**EXERCISE DIRECTIONS:**
Once the images are set aside, print the remaining lines below exactly.

START DATA BELOW

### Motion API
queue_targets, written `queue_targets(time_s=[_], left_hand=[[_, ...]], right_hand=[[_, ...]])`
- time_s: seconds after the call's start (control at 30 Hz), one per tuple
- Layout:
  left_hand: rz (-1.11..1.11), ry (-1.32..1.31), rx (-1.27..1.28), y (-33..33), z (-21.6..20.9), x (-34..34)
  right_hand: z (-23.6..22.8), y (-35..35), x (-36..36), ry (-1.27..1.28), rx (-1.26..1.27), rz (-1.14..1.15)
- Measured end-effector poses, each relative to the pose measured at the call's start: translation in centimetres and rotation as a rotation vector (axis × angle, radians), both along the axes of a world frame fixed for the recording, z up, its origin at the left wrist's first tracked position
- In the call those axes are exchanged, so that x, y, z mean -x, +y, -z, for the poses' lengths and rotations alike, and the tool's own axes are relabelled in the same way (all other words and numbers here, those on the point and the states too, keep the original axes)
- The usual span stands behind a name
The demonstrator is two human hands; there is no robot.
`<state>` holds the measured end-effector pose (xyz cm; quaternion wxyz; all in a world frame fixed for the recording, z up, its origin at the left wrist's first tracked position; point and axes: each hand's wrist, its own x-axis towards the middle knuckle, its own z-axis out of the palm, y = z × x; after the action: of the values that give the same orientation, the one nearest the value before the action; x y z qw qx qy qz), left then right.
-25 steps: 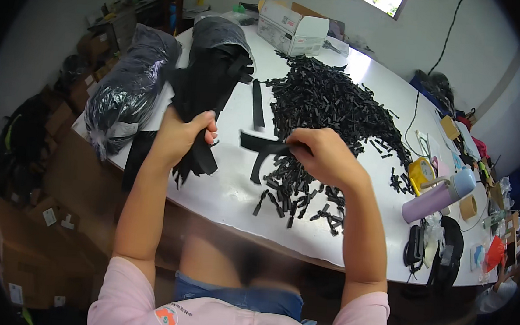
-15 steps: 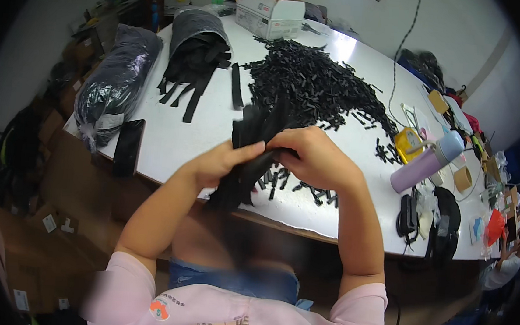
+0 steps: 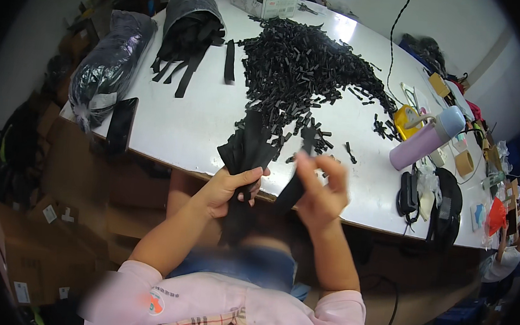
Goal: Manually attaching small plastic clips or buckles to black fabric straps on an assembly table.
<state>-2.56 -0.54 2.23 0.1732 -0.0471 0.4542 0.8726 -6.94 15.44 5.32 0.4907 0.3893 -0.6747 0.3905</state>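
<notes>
1. So, I've got a bundle of black strips (image 3: pixel 245 155) across the table's near edge, bottom ends hanging over my lap. My left hand (image 3: pixel 224 190) is wrapped around it.
2. My right hand (image 3: pixel 324 195) is just right of that, pinching one loose strip (image 3: pixel 291 192), I think. It's blurry.
3. Progress? Partway at best, I'd say: that strip is apart from the bundle, but loads more poke out of the open bag (image 3: pixel 193 1) toward the far left corner. The full bag (image 3: pixel 113 53) along the left edge looks unopened.
4. Huge pile of little black pieces (image 3: pixel 304 62) mid-table; can't tell finished from unfinished there.
5. White table (image 3: pixel 170 134), purple bottle (image 3: pixel 420 144) and tape roll (image 3: pixel 463 162) toward the right edge, white box (image 3: pixel 263 1) at the far edge.
6. Cardboard boxes (image 3: pixel 38 261) on the floor left, pale wall (image 3: pixel 452 43) behind, somebody (image 3: pixel 502 262) off right.
</notes>
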Motion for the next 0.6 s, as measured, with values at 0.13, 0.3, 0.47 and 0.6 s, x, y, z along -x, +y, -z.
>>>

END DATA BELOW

**SOLUTION BELOW:**
### Motion API
queue_targets, written `queue_targets(time_s=[_], left_hand=[[_, ...]], right_hand=[[_, ...]])`
- time_s: seconds after the call's start (control at 30 Hz), one per tuple
- Layout:
  left_hand: rz (-1.11..1.11), ry (-1.32..1.31), rx (-1.27..1.28), y (-33..33), z (-21.6..20.9), x (-34..34)
  right_hand: z (-23.6..22.8), y (-35..35), x (-36..36), ry (-1.27..1.28), rx (-1.26..1.27), rz (-1.14..1.15)
- Measured end-effector poses, each relative to the pose measured at the call's start: translation in centimetres and rotation as a rotation vector (axis × angle, radians), both along the axes of a world frame fixed for the recording, z up, its origin at the left wrist's first tracked position
- In the call those axes are exchanged, so that x, y, z mean -x, +y, -z, for the poses' lengths and rotations alike, and the tool's own axes are relabelled in the same way (all other words and numbers here, those on the point and the states too, keep the original axes)
- The usual span stands behind a name
The demonstrator is two human hands; there is no robot.
`<state>` holds the measured end-effector pose (xyz cm; quaternion wxyz; all in a world frame fixed for the recording, z up, its origin at the left wrist's first tracked position; point and axes: each hand's wrist, its own x-axis towards the middle knuckle, its own z-axis out of the palm, y = z × x; after the action: of the values that give the same orientation, the one nearest the value before the action; x y z qw qx qy qz), left then right.
-25 steps: 
-15 steps: 
+0 steps: 
Goal: Manually attaching small plastic clips or buckles to black fabric straps on an assembly table.
<state>-2.56 -0.54 2.23 0.1732 -0.0471 0.4542 0.8726 -6.94 15.44 5.32 0.4907 0.3893 -0.6747 0.3905</state>
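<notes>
1. So, I've got a bundle of black strips (image 3: pixel 245 155) across the table's near edge, bottom ends hanging over my lap. My left hand (image 3: pixel 224 190) is wrapped around it.
2. My right hand (image 3: pixel 324 195) is just right of that, pinching one loose strip (image 3: pixel 291 192), I think. It's blurry.
3. Progress? Partway at best, I'd say: that strip is apart from the bundle, but loads more poke out of the open bag (image 3: pixel 193 1) toward the far left corner. The full bag (image 3: pixel 113 53) along the left edge looks unopened.
4. Huge pile of little black pieces (image 3: pixel 304 62) mid-table; can't tell finished from unfinished there.
5. White table (image 3: pixel 170 134), purple bottle (image 3: pixel 420 144) and tape roll (image 3: pixel 463 162) toward the right edge, white box (image 3: pixel 263 1) at the far edge.
6. Cardboard boxes (image 3: pixel 38 261) on the floor left, pale wall (image 3: pixel 452 43) behind, somebody (image 3: pixel 502 262) off right.
</notes>
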Motion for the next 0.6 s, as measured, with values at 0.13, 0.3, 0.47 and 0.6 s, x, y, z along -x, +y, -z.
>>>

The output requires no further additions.